> **Task statement**
What you return must be an exact copy of the lines in the listing below between the line holding "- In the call" and the line holding "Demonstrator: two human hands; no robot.", inclusive, and nothing more.

━━━━━ Records to process ━━━━━

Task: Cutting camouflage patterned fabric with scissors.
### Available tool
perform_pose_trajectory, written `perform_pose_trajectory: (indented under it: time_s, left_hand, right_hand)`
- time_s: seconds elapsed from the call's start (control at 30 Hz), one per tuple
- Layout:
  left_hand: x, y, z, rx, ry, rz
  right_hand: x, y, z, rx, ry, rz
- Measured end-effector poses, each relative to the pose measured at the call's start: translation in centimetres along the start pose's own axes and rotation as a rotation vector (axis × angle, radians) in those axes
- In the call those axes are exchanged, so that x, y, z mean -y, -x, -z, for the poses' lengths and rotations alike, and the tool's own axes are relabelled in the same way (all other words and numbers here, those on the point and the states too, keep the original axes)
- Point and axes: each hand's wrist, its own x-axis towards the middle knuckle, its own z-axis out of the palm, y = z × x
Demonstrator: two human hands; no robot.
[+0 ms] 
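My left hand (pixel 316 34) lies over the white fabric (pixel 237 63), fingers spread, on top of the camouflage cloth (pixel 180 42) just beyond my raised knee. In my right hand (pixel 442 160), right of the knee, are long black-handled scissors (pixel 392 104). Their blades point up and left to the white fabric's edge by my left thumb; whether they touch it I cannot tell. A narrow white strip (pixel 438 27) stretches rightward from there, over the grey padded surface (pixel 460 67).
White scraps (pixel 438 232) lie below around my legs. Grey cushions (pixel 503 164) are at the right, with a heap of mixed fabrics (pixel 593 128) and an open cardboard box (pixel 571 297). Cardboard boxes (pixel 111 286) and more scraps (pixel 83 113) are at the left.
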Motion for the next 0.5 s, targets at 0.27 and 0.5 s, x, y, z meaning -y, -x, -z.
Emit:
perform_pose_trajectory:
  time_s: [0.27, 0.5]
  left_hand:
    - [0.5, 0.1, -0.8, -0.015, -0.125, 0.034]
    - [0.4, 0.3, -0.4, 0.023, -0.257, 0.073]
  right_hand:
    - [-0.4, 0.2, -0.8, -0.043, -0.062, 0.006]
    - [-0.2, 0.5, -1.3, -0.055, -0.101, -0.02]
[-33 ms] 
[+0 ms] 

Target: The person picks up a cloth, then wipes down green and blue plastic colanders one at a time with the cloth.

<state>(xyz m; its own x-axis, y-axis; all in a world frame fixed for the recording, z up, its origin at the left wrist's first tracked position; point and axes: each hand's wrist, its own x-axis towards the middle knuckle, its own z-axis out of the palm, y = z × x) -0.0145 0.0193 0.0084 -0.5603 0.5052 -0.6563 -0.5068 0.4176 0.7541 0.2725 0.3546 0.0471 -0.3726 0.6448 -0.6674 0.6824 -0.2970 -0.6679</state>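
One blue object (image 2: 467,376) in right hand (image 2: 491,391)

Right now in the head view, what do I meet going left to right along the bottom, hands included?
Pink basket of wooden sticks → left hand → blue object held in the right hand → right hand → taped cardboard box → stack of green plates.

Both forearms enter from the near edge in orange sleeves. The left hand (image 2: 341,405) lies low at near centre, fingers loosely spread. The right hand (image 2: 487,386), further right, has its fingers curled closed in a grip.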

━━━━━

> **Solution to the exercise**
- In the call those axes are exchanged, so that x, y, z mean -y, -x, -z, for the poses' lengths and rotations alike, and the tool's own axes are relabelled in the same way (all other words and numbers here, those on the point and the states too, keep the original axes)
- Point and axes: each hand's wrist, its own x-axis towards the middle knuckle, its own z-axis out of the palm, y = z × x
Demonstrator: two human hands; no robot.

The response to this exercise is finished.